El rector José Orihuela se quejaba amargamente en público hace unos días por los titulares dedicados por la prensa escrita a un estudio de inserción laboral de los egresados de la Universidad de Murcia en las promociones 2011/12 y 2012/13, que presentó en la Convalecencia. Justificaba su lamento porque la institución había sido transparente al ofrecer los resultados de manera global por facultades y su reflejo en los medios no era el deseado, ya que recogían datos cuantitativos sin una interpretación, a su juicio, correcta. Cargaba de razón sus argumentos porque hasta ahora no se había hecho de esa manera tan transparente. De sus palabras podía desprenderse el mensaje de que ‘para este viaje no hacían falta esas alforjas’.
Quejas similares hemos escuchado a nuestros gobernantes cuando se han puesto en marcha los portales de la transparencia y ante la opinión pública se han destacado como datos relevantes los sueldos de los alcaldes y alcaldesas, concejales, diputadas, consejeros o ministras. Un hecho que les ha valido a algunos para justificar su apuesta por la transparencia, sin percatarse (porque no creen de verdad en ella) que la claridad y dar cuenta de la gestión es mucho más las cifras de unas tablas Excel o un documento PDF. Esa misma desazón, no exenta de una clara intencionalidad, es la que he oído a dirigentes de partidos políticos a la hora de no querer hacer públicos determinados datos que ofrecían los procesos de primarias porque, a su juicio, dar cuenta de ellos dejaría desnuda a la organización frente a sus competidores. Y claro, antes me callo que ser sincero.
No resulta, por tanto, una sorpresa comprobar que la transparencia acaba convertida en un nuevo elemento vacío de contenido si no se cree profundamente en todo lo que implica abrir las ventanas y los cajones de las Administraciones públicas, de las instituciones y de las organizaciones de cualquier tipo. Y ello, con el fin de que entre el aire fresco de la realidad, de la verdad y del compromiso con la ciudadanía. Pese a que muchos aún creen que el secreto y la información garantizan el poder, no se dan cuenta de que la verdadera fuerza de la legitimación en cualquier estamento, y por ende, en cualquier orden de la vida, reside en la colaboración y en el compartir. Que la fortaleza de los principios es una realidad cuando se ejerce de una manera abierta, colaborativa y sincera. Lo demás es seguir amparados en el miedo, en el falso sentido de la responsabilidad y en la voluntad de querer continuar perpetuando los privilegios y las distinciones de clase.

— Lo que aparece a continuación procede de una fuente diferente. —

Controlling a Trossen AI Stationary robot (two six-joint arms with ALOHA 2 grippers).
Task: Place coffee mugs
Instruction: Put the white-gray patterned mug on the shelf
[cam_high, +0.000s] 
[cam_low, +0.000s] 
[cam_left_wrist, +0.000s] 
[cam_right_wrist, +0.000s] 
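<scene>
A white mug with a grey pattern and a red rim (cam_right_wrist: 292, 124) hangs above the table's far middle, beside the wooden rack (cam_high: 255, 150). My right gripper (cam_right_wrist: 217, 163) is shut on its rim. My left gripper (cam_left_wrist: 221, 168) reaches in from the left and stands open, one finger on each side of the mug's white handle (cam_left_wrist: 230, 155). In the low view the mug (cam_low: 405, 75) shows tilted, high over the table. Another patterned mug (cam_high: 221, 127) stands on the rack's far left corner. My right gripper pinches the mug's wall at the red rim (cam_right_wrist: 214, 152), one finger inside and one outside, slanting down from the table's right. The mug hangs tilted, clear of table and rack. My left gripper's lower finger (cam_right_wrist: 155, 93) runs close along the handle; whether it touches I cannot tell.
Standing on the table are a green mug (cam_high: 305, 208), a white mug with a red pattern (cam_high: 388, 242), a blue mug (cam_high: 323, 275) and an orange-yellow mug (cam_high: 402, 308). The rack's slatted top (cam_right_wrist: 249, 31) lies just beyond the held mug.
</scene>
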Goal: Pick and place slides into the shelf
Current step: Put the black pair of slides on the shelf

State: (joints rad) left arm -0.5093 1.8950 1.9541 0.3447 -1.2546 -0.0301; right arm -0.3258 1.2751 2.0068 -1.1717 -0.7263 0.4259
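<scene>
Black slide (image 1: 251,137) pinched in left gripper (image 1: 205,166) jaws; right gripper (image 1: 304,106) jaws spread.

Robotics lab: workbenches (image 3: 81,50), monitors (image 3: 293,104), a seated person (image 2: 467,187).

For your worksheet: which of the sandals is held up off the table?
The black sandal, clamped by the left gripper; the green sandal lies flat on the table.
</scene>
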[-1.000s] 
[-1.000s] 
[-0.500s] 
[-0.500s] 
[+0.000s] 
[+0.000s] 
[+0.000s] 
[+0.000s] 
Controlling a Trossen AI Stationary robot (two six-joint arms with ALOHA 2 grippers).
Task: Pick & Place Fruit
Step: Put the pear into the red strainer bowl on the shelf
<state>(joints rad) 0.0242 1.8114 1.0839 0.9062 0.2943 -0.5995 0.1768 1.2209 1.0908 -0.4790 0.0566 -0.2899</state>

Estos tiempos de cambio nos deparan continuas sorpresas. Generan incertidumbre en la medida en que no estamos acostumbrados a poner sobre la mesa todas las cartas, ya que seguimos guardando un as en la manga con la triste confianza en que así no quedaremos desestabilizados. Las organizaciones valientes, las Administraciones inteligentes, los Gobiernos abiertos y las instituciones desafiantes que apuestan por el cambio son aquellas que interiorizan la transparencia como el eje que vertebra sus actuaciones. El resto es hipocresía y tratar de cubrir el expediente ante una sociedad cada vez más alejada de lo oficial, de lo institucional, de lo público.
La transparencia es, por tanto, la mejor vacuna contra la corrupción, contra lo podrido, contra la complicidad con el poder, bien sea el más cercano, el cotidiano, o el que se ejerce desde los despachos de la economía financiera y la alta política.